Архитектор и монах - стр. 17
– Настырный? Он что, к вам приставал? – сощурился репортер. – Простите, если это оскорбляет ваш духовный сан, но тогда вы еще не были монахом, святой отец, верно?
– Послушайте, – сказал я. – Мой сан тут ни при чем, но вот вы-то, вы-то что прицепились к слову «педераст»? Вы знаете, если человек цепляется к вот таким словам, то это значит…
– Что же это значит? – он перестал смеяться.
– Вы живете в Вене, значит, вам лучше знать, что это значит.
– Что?
– Когда человек цепляется к какому-нибудь непристойному слову…
– При чем тут Вена? – кажется, он действительно ничего не понимал.
– Никогда не бывали на Берггассе, девятнадцать?
– А что там такое?
– Даже не слыхали?
– Нет, а что?
Фу, какой необразованный человек. Ничего не слышал о Фрейде. Тоже мне, журналист, репортер венской газеты. Да, но газета, небось, бульварная. Впрочем, и я сам о Фрейде только слышал, от Леона Троцкого. Он говорил, что посещал этого занятного человека, врача и философа. Идея у него, кстати, вполне материалистическая, потому Леон и увлекся; он говорил, что у Фрейда чуть ли не стихийный марксизм. Идея такова – в нашем сознании ничего не возникает из ничего, все имеет свою причину в общественном бытии субъекта. И это общественное бытие автоматически, бессознательно – то есть независимо от воли субъекта – отпечатывается у него в мозгу. Поэтому любой поступок обязательно имеет причину, хотя и не всегда ясную с первого взгляда. Бессознательную, то есть не осознаваемую человеком, объективную причину. Поэтому – если человек вдруг прицепился к слову «педераст», значит, это его как-то особенно беспокоит… Ну ладно. Меня-то это совсем не беспокоит. А то получится – меня беспокоит, что его беспокоит, – я тоже засмеялся.
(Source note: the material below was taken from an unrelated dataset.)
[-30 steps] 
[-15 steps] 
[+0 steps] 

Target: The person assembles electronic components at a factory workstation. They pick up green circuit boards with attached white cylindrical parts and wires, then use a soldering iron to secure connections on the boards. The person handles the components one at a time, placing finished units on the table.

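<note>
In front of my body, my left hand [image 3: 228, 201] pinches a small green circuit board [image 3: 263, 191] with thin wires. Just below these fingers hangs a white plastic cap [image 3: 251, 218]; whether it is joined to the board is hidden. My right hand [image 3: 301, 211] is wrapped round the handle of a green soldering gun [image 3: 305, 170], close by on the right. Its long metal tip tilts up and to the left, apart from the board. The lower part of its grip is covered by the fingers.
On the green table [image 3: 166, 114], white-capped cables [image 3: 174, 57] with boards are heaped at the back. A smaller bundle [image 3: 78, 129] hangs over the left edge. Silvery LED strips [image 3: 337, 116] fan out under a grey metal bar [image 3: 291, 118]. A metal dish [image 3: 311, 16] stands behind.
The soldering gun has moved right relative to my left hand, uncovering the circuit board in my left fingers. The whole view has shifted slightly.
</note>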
– Так что же там такое, на Берггассе, девятнадцать? – переспросил он.
Ничего, ничего, извините, господин репортер. Это я что-то вспомнил из тех лет, но сразу же забыл. Мелькнуло в голове и выскочило. Старость, старость, мне же семьдесят лет зимою было.
Так вот, о чем я? О том, что испанский радикальный социалист Рамон Фернандес мечтал стать знаменитым кулинаром, вырезал из картона кукол для витрин, а также был фантазером, что особенно важно.
Но что это мы так много про Рамона?
Увы, это не случайно.
Но не будем забегать вперед.
Вы говорили, что у вашего отца, дорогой господин Клопфер, был марксистский кружок. Значит, вам не надо рассказывать, что бывает в таком кружке на заседаниях.
– Я не Клопфер, – снова заметил репортер. Очень быстро и настойчиво сказал.
– Хорошо, извините. Но в любом случае, дорогой господин репортер, вы всё прекрасно знаете и сможете описать это лучше меня. Реферат, потом вопросы, потом свободное обсуждение. Не помню, кто выступал. Да, кажется, я и выступал. Про революцию и национальный вопрос. Но если честно, я помню только обрывки разговора, отдельные фразы, реплики.